== What the task asks ==
Write out, word for word, every line in the data below from the one containing "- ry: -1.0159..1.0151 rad" to the one containing "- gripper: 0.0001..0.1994", both of them included.

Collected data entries
****************************************

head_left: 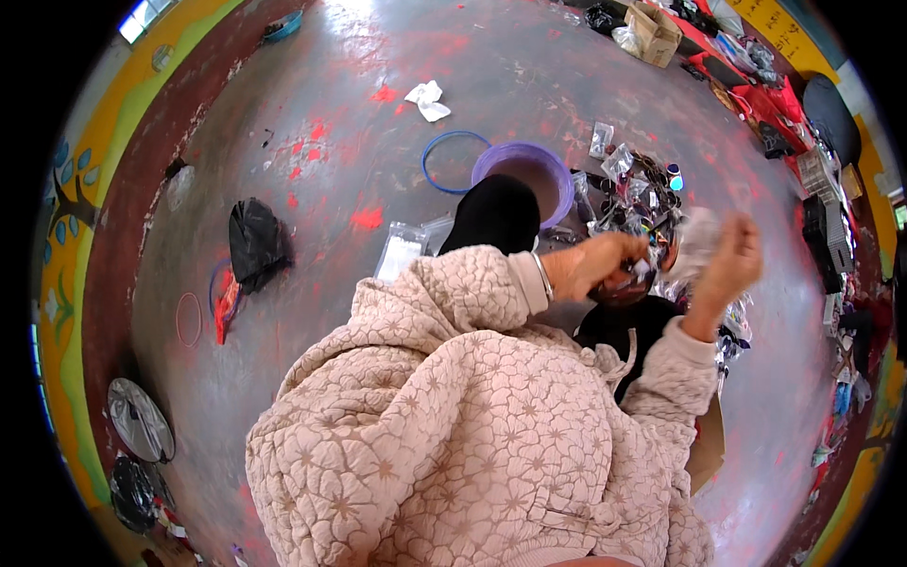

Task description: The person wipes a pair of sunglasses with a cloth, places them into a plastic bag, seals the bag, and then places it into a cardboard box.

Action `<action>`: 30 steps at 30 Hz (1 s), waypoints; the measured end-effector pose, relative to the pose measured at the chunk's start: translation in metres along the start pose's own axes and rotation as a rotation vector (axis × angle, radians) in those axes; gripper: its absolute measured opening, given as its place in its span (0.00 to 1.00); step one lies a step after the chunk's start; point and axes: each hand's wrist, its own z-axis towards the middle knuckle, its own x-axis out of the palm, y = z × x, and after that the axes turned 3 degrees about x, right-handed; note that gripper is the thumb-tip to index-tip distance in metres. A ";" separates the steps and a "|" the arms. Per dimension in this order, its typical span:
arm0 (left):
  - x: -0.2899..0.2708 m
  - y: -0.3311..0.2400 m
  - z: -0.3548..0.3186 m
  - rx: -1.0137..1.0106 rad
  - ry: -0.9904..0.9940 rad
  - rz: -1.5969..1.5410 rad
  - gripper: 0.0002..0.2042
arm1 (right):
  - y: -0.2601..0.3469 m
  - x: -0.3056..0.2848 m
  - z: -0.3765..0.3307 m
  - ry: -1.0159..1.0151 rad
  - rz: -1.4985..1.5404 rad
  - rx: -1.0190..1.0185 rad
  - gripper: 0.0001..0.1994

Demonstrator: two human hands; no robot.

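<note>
Dark, glossy item [624, 287], partly hidden, in the left hand [590, 265], whose grip is closed on it, above the person's dark-clad right leg [605, 331]. The right hand [735, 257] is raised just to its right, blurred, its fingers bent; beside it is a smeared, whitish clear bag [696, 241], and I cannot tell whether that grip pinches it. No label on either item can be read. Dark writing [780, 42] marks the yellow wall at the upper right, too small to make out.

Below is a grey floor [321, 94], worn and shiny, with scattered red patches [367, 218]. At the left, a painted tree with blue leaves [66, 177] decorates the wall.

Just beyond the hands lies a jumbled heap of small packets [638, 194]. Next to it stands a purple bucket [534, 151], its near side blocked by the person's black-clad left knee [496, 213]. A blue ring [453, 133] lies beside the bucket. Farther out are a crumpled white cloth or paper [429, 99], a black bag [257, 244] at left, and an open cardboard box [652, 36] at upper right.
</note>
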 end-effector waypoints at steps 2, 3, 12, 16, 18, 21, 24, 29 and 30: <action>0.007 -0.031 -0.034 0.074 0.013 -0.004 0.21 | -0.005 -0.045 0.031 -0.193 0.137 0.017 0.09; -0.008 -0.044 -0.047 0.243 -0.004 0.036 0.19 | -0.007 -0.069 0.038 -0.256 0.152 -0.060 0.10; -0.178 -0.107 -0.288 1.048 0.389 -0.256 0.05 | 0.004 -0.169 0.026 -0.223 0.440 0.302 0.13; -0.200 -0.043 -0.311 1.214 -0.245 -0.415 0.04 | 0.000 -0.154 0.029 0.004 0.485 0.362 0.14; -0.207 -0.026 -0.309 1.203 -0.304 -0.562 0.05 | 0.000 -0.132 0.031 0.157 0.526 0.398 0.14; -0.231 -0.016 -0.291 1.016 0.232 -0.722 0.06 | -0.005 -0.090 0.029 0.445 0.594 0.480 0.14; -0.204 -0.041 -0.248 0.825 0.493 -0.725 0.08 | -0.009 -0.043 0.025 0.867 0.720 0.568 0.15; -0.136 -0.092 -0.145 0.666 0.323 -0.360 0.09 | 0.008 0.055 -0.039 0.892 0.206 0.256 0.18; -0.128 -0.097 -0.123 0.614 0.290 -0.289 0.14 | 0.018 0.069 -0.040 0.979 0.406 0.570 0.19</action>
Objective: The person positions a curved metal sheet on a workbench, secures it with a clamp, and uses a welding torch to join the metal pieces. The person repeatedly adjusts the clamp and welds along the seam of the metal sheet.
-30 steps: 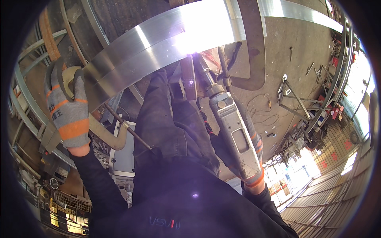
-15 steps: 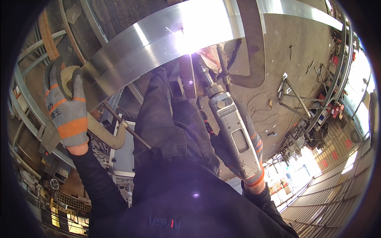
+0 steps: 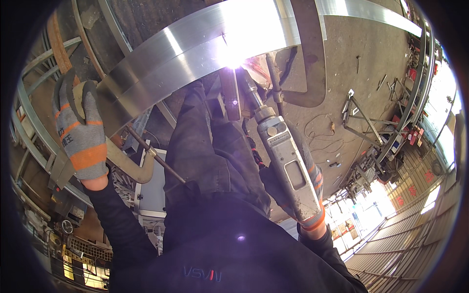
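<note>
My right hand (image 3: 277, 189), in a grey and orange glove, is closed around a handheld welding gun (image 3: 292, 168). The gun's nozzle points away from me at the near edge of a shiny curved metal strip (image 3: 146, 68). White-violet glare at the nozzle tip hides the contact point. My left hand (image 3: 84, 134), gloved alike, wraps round the top of a C-clamp (image 3: 131, 163) at the strip's left end. A second, larger C-clamp (image 3: 312, 63) grips the strip right of the glare. Below the bright spot hangs a brownish metal bar (image 3: 230, 95).
Curved metal rails (image 3: 36, 132) run along the left side. On the concrete floor at right lie a thin cable (image 3: 317, 146), a metal frame (image 3: 364, 117) and scraps. My legs (image 3: 195, 146) are beneath the strip. A pale case (image 3: 152, 195) stands left of them.
The welding gun has shifted very slightly left and toward me, with the glare still at its tip. My left hand's fingers have moved slightly on the clamp.
</note>
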A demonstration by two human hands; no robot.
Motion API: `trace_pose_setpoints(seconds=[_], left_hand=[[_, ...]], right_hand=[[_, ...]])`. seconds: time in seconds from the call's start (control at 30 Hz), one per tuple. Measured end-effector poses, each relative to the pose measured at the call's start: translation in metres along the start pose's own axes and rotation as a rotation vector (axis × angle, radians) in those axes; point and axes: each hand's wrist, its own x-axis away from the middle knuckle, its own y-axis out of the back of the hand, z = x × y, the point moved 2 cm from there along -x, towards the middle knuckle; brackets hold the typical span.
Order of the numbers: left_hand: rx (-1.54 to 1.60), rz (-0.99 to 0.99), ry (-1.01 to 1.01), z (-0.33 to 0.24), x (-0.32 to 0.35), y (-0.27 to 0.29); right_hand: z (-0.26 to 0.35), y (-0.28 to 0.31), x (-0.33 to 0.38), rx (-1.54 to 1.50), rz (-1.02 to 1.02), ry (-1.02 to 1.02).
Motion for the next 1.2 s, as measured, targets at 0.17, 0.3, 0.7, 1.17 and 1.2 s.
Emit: trace_pose_setpoints(seconds=[0.17,0.3,0.7,1.17,1.2], left_hand=[[-0.043,-0.025,0.026,-0.005,0.004,0.001],[-0.064,-0.011,0.05,-0.01,0.003,0.003],[-0.029,0.03,0.117,-0.023,0.002,0.011],[1.647,0.693,0.509,-0.262,0.092,0.012],[1.789,0.723,0.764,-0.272,0.097,0.009]], right_hand=[[0.0,0.0,-0.001,0.041,-0.018,-0.029],[0.0,0.002,-0.001,0.065,-0.029,-0.046],[-0.006,0.007,0.008,0.1,-0.065,-0.11],[0.002,0.028,0.081,-0.32,0.066,0.07],[-0.001,0.028,0.085,-0.325,0.046,0.114]])
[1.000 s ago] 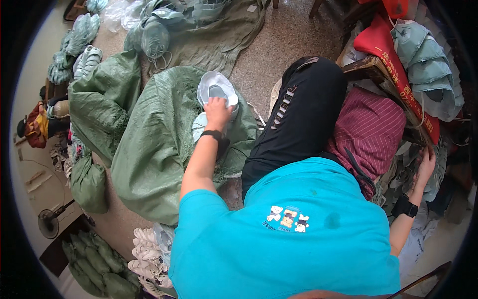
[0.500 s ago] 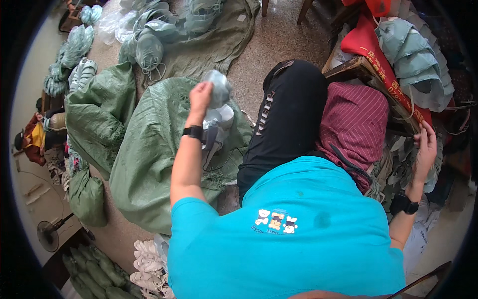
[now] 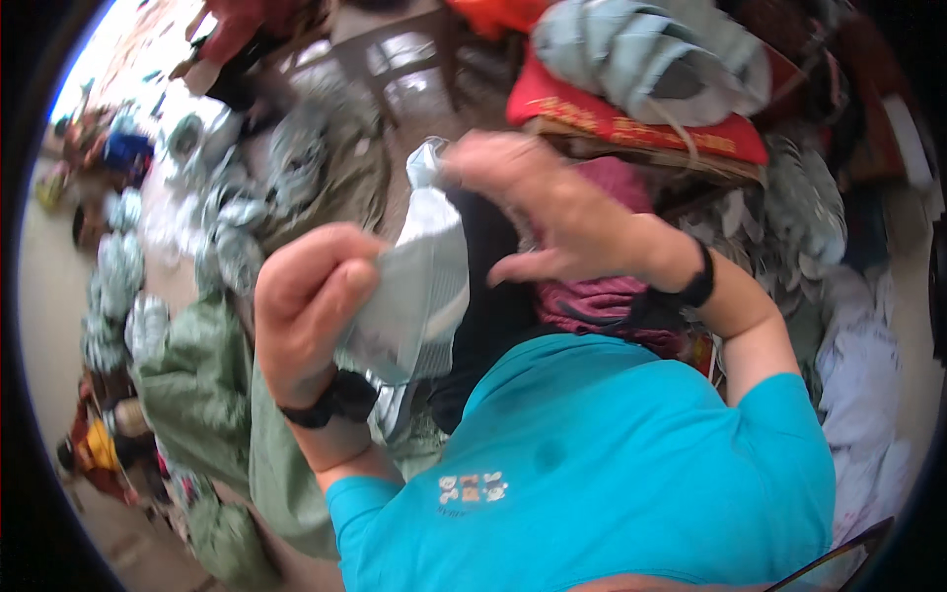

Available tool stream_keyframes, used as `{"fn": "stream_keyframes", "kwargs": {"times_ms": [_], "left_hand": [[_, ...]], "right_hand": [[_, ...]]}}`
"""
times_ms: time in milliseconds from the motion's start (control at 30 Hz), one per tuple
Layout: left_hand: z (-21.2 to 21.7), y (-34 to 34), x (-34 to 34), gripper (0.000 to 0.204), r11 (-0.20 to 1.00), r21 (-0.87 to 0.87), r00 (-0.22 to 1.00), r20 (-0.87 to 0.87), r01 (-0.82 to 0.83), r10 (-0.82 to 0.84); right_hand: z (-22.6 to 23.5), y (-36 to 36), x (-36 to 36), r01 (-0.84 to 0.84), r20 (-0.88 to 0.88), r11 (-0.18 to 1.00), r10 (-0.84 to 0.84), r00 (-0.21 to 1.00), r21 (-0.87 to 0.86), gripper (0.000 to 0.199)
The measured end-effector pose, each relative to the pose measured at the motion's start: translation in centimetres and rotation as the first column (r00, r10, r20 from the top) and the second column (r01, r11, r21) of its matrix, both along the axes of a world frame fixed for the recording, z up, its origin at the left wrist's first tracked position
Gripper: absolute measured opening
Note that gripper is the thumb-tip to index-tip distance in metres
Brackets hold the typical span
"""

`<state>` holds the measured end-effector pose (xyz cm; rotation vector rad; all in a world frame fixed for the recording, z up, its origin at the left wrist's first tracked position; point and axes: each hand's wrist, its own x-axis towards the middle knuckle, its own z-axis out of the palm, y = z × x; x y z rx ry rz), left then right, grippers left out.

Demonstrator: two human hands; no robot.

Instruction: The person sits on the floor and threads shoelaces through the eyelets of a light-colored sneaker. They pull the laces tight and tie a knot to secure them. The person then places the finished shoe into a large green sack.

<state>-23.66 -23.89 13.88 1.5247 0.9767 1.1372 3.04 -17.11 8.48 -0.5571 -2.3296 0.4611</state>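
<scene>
My left hand (image 3: 311,306) is raised close in front of me and grips the lower edge of a pale grey cap-like piece (image 3: 419,286) wrapped in thin clear plastic. My right hand (image 3: 538,212) is up at the same height, its fingers pinching the top of the same piece near the plastic's end (image 3: 426,158). Both wrists wear black bands. Below the hands I see my black trouser leg (image 3: 493,306) and a maroon striped cloth (image 3: 612,296) on my lap. The picture is blurred by motion.
A large green sack (image 3: 197,385) lies open at lower left, with bundles of grey caps (image 3: 118,266) on the floor beyond it. A red cushion (image 3: 631,123) on a wooden stool carries a stack of grey pieces (image 3: 641,49). White cloth (image 3: 868,395) lies at right.
My left hand has lifted the grey piece from the green sack up toward my face. My right hand came from the right side by the stool and took hold of its top.
</scene>
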Motion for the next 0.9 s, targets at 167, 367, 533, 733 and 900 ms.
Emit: {"fn": "stream_keyframes", "kwargs": {"times_ms": [167, 367, 533, 733, 900], "left_hand": [[0.9, 2.8, 3.2, 0.023, 0.973, 0.207, 0.991, 0.055, 0.106, -0.120], [-1.6, 9.9, 7.0, 0.044, 0.923, 0.305, 0.960, 0.220, -0.236, 0.173], [-7.4, 11.4, 10.8, 0.057, 0.990, -0.109, 0.986, 0.152, 0.087, -0.070], [-10.5, 9.6, 15.4, 0.054, 0.945, -0.216, 0.967, 0.131, 0.244, -0.220], [-11.2, 8.2, 16.6, 0.068, 0.839, -0.457, 0.941, -0.015, 0.293, -0.337]], "right_hand": [[-1.7, -1.1, 1.6, -0.213, -0.240, 0.969, 0.178, 0.954, -0.126, 0.031], [-3.1, -3.2, 7.2, -0.394, -0.592, 0.556, -0.233, 0.771, -0.732, 0.037], [-3.0, -2.6, 11.1, -0.551, -0.716, 0.462, -0.522, 0.465, -0.695, 0.042], [-4.5, -4.8, 14.8, -0.619, -0.712, 0.405, -0.581, 0.394, -0.673, 0.042], [-6.0, -6.6, 14.9, -0.063, -0.533, 0.643, -0.572, 0.624, -0.763, 0.035]]}}
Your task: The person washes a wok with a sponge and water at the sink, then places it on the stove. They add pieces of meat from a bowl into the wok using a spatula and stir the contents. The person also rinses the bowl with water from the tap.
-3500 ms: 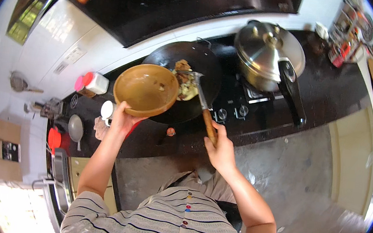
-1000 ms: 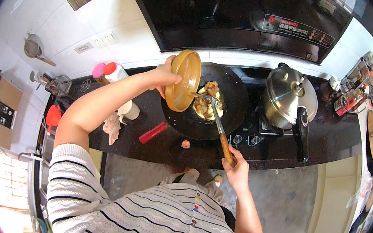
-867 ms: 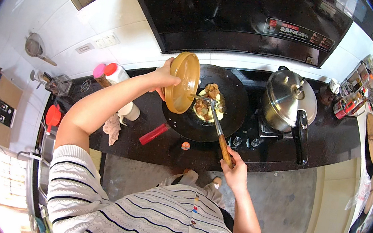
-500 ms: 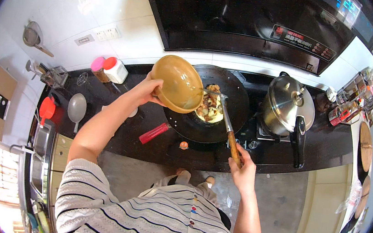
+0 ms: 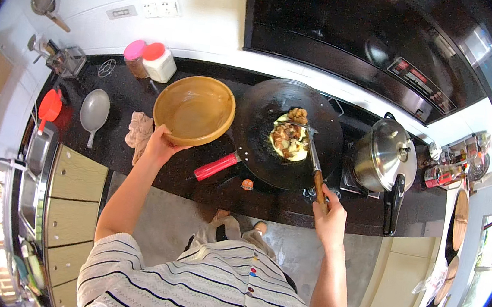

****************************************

== Result ==
  - ry: -1.0159..1.0151 rad
  - rz: -1.4985..1.5404 rad
  - rx: -1.0190..1.0185 rad
  - gripper: 0.0001..0.1994

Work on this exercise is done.